Three of the most terrifying words an individual can hear are, “You have cancer.” Even discovering a genetic predisposition for developing the disease can be devastating. The “next steps” for either situation can be confusing and overwhelming.

Fortunately, as cancer treatments have improved over the years, so has the approach to care. One area in which registered nurses can contribute to the field is by working as an oncology nurse navigator (ONN).

What Is an Oncology Nurse Navigator?

The Oncology Nursing Society (ONS) defines an oncology nurse navigator as “a professional RN with oncology-specific clinical knowledge who offers individualized assistance to patients, families, and caregivers to help overcome healthcare system barriers.” ONS notes that an ONN also “provides education and resources to facilitate informed decision making and timely access to quality health and psychosocial care throughout all phases of the cancer continuum.”

Oncology nurse navigators are fundamental in helping identify some of patients’ primary barriers to cancer care, which could be financial, psychological, cultural or logistical in nature.

What Are the Benefits of Utilizing ONNs?

Since the establishment of this specialty field, the healthcare industry has seen great benefits for both patients and healthcare organizations as a result of a qualified staff of ONNs. On the patient side, improvements include:

  • shorter time from diagnosis to treatment
  • greater knowledge among patients and caregivers
  • better adherence to treatments/therapies
  • enhanced quality of life

From a healthcare institution perspective, the navigation strategy has realized cost reductions due to fewer readmissions/ER visits, improved patient retention and an efficient referral process.
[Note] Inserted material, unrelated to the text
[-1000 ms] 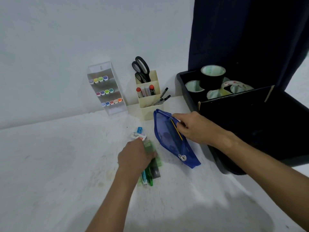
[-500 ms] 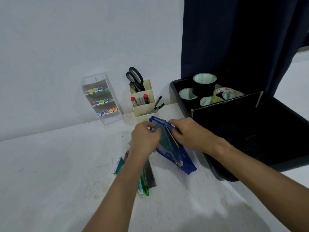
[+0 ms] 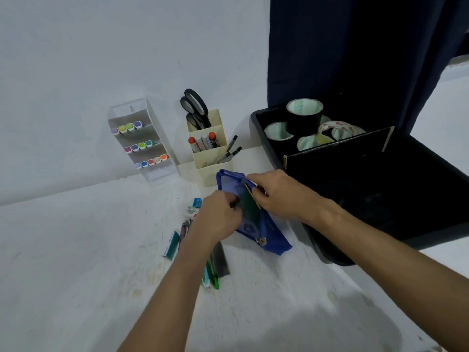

5 Core Competencies of ONNs

The Oncology Nursing Society has broken down the ONN role to encompass five core competencies: professional role, education, coordination of care, communication and expertise. Each requires critical thinking, compassion and a comprehensive understanding of the intricacies of oncology.

All of these areas extend beyond the patients themselves. A cancer diagnosis reverberates throughout entire families. Caregivers may benefit from attending support groups or investing in the care of their loved ones, which are just some of the many resources ONNs can provide.

The logistics of cancer treatment also require a great deal of participation from the patient’s support system — family members or friends will need to drive patients to and from appointments, schedule appointments, fill prescriptions, provide meals and follow up with results. So, it’s critical that family members and other caregivers are given all the information they need to optimize the patient’s experience.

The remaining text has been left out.